▶ _WHAT THE TASK ASKS_:
Transcription, pictures excluded: write out the data below exactly.

** Opening STORED DATA block **

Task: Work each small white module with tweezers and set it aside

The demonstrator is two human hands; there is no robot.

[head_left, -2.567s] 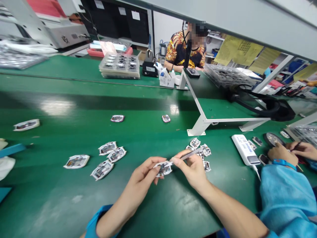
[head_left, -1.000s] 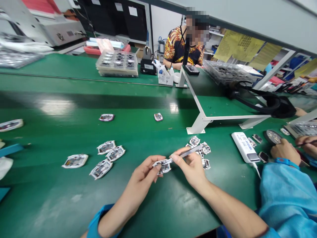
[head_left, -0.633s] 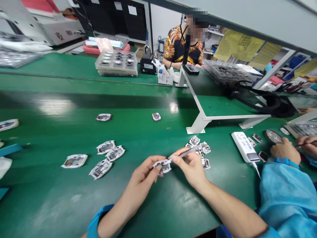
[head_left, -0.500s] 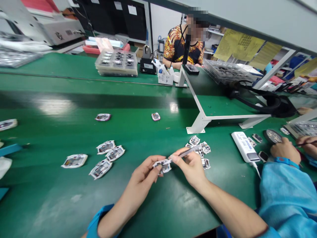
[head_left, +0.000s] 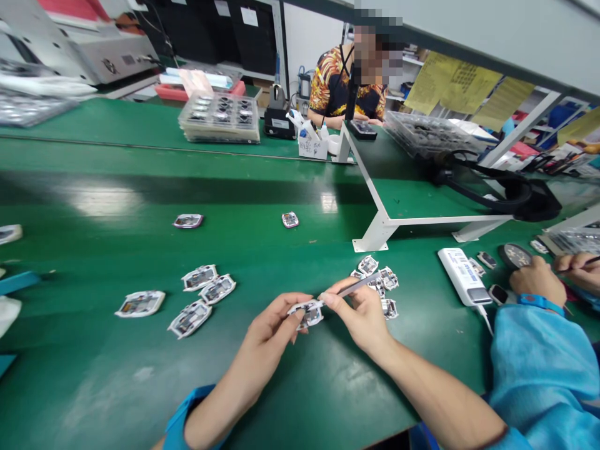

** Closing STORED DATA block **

▶ _RESPONSE TO THE EXERCISE_:
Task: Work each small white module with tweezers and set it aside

The demonstrator is two human hands; there is no robot.

[head_left, -2.567s] 
[head_left, -1.000s] 
[head_left, -0.633s] 
[head_left, -0.500s] 
[head_left, +0.000s] 

Output for this exercise is complete.